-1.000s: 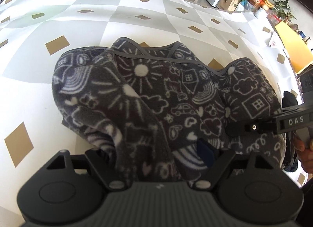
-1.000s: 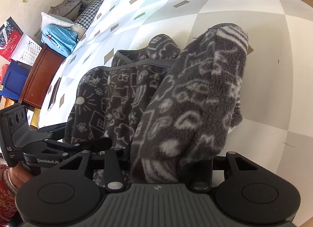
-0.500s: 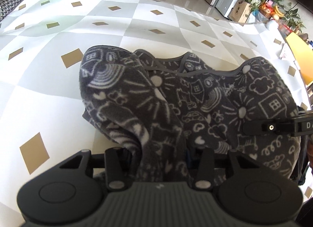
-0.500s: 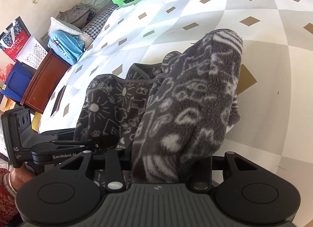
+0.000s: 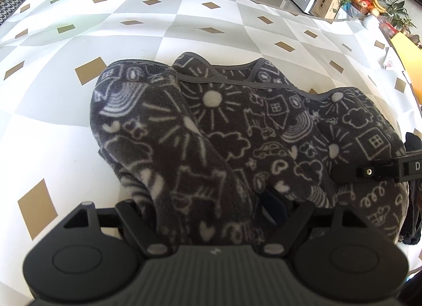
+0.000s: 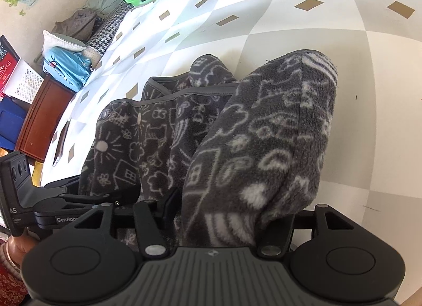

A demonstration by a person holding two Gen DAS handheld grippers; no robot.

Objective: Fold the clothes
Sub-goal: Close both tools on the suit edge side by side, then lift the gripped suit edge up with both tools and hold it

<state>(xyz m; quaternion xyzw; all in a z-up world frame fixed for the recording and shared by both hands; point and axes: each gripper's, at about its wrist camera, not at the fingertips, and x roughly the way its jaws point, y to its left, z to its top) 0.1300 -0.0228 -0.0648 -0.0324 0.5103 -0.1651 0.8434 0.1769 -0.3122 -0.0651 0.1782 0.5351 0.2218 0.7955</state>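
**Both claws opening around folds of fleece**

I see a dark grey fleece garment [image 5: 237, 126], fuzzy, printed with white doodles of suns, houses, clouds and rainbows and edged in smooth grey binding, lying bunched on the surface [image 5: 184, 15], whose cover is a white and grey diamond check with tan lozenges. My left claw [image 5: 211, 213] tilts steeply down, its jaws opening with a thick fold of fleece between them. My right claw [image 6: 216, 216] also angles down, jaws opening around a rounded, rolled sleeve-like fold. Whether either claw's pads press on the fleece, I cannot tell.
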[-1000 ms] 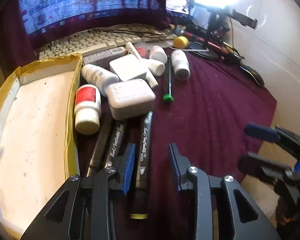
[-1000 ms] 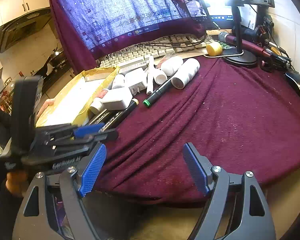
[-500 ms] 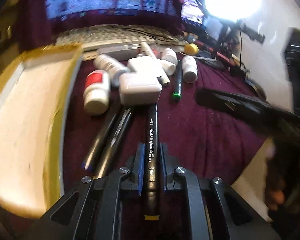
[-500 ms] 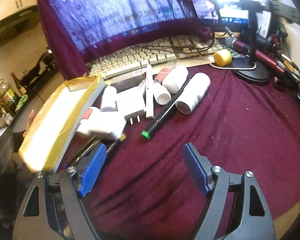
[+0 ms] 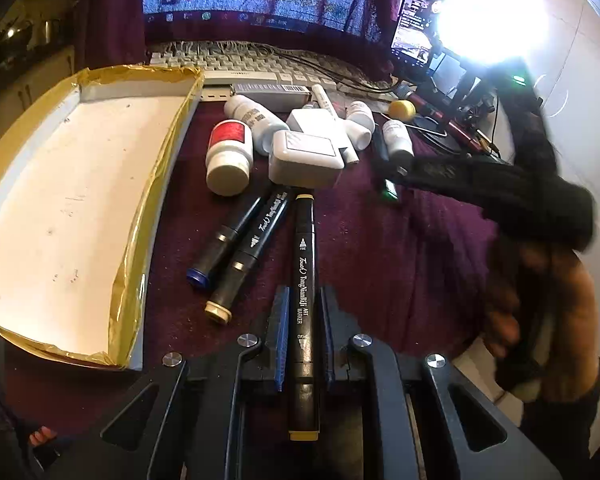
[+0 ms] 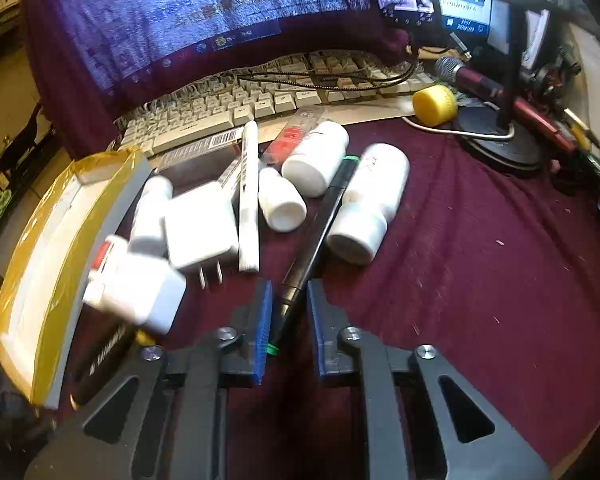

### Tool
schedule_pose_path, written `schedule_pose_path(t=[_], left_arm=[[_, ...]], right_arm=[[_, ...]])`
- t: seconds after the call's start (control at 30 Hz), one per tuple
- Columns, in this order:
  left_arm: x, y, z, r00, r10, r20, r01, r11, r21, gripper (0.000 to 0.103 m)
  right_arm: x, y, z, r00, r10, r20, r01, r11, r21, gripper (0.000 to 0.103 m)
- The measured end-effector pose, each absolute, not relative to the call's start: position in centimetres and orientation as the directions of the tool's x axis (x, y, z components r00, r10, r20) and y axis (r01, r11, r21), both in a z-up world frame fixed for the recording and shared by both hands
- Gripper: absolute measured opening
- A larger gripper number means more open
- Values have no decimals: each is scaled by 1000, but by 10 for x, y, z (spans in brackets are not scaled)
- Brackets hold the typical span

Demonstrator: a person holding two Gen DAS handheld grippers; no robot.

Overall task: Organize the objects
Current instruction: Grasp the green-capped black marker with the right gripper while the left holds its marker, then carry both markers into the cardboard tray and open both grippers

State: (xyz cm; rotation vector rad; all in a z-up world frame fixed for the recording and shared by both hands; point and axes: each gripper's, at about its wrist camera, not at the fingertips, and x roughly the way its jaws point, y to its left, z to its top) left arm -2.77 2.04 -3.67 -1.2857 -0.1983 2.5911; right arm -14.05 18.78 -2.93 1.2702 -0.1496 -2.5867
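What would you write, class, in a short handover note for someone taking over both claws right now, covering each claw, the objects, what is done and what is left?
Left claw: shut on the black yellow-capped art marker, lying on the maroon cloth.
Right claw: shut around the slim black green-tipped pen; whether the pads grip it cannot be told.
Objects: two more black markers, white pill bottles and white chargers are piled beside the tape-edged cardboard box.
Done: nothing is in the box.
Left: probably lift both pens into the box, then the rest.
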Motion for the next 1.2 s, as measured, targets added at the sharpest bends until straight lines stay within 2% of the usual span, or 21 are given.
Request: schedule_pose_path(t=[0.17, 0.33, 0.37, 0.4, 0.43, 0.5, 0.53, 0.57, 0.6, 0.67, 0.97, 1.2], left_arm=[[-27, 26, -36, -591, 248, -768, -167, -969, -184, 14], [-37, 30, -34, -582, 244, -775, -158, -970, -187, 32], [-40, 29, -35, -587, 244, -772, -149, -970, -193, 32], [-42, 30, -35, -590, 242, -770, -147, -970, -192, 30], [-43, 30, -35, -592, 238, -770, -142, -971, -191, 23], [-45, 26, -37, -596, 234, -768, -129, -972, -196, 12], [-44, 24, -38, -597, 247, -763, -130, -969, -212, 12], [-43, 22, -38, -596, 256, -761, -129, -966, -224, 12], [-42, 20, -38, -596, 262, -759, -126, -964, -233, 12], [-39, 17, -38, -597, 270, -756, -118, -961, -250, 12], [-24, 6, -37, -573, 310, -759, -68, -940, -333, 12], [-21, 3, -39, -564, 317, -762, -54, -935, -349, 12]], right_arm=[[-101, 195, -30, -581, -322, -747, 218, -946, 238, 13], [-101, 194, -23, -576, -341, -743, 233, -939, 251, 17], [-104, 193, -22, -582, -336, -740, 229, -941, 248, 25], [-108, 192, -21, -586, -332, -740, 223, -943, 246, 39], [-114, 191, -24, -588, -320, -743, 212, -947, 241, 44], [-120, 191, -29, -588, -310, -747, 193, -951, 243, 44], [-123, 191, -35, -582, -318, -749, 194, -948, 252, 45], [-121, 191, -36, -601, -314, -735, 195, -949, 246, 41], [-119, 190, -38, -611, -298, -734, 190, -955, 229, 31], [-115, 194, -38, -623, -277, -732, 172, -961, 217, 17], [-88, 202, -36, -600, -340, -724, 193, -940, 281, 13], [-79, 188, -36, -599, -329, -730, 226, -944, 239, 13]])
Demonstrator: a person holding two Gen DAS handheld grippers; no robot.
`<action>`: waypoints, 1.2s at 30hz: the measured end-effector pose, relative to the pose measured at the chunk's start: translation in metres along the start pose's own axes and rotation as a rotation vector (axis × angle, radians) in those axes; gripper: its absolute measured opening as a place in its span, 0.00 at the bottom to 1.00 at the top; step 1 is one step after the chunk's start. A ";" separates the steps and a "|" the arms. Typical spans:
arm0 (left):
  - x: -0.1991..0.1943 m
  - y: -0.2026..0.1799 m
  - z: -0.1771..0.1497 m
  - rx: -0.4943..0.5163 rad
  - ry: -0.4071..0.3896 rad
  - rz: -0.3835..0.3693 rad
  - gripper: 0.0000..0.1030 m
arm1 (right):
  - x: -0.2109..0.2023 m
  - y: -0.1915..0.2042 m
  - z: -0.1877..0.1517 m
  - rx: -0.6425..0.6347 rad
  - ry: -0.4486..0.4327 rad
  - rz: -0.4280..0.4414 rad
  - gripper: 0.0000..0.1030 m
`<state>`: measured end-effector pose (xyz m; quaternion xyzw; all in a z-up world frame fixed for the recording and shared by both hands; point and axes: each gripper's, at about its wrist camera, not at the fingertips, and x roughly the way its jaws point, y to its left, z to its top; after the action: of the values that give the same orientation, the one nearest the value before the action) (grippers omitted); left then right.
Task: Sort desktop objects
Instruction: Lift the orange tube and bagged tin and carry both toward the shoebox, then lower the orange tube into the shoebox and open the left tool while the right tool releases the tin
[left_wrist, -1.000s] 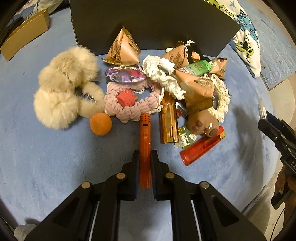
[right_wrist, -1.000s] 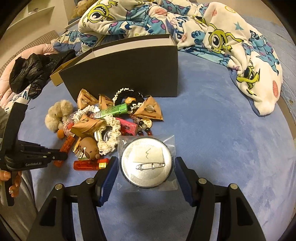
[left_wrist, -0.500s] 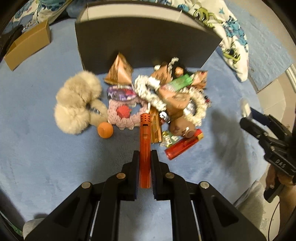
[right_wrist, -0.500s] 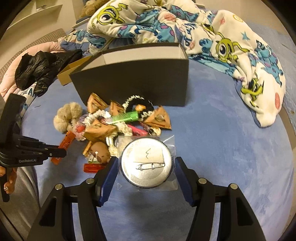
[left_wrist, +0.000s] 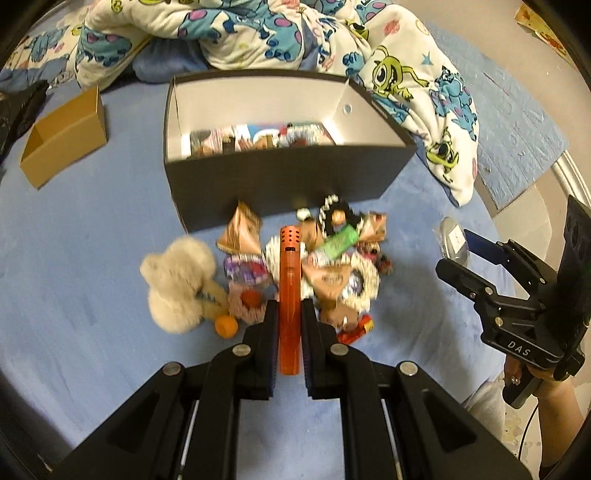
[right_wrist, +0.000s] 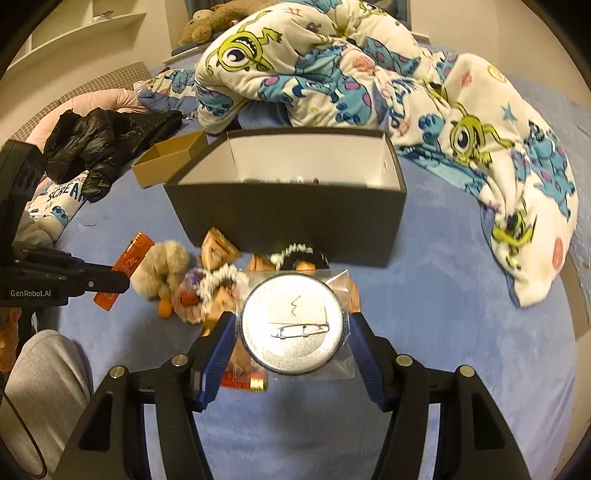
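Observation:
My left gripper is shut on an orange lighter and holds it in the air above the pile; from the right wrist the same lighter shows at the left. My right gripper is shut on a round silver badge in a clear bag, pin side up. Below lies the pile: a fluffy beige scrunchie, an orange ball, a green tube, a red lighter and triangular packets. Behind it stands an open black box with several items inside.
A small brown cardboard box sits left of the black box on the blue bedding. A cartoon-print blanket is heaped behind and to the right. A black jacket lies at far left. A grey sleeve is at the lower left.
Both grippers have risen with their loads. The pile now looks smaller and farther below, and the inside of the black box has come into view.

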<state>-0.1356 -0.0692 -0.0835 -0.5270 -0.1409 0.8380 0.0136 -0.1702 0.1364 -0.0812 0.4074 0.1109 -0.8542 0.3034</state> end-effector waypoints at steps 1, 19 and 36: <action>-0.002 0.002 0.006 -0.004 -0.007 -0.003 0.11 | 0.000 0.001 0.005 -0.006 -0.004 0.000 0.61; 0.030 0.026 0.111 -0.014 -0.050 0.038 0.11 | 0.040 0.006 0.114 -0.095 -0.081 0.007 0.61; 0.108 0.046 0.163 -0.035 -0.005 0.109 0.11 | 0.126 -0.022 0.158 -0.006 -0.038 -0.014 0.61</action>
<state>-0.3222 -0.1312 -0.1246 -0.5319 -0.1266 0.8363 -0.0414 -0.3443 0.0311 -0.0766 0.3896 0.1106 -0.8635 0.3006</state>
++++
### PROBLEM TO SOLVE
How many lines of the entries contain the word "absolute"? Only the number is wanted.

### REPLY
3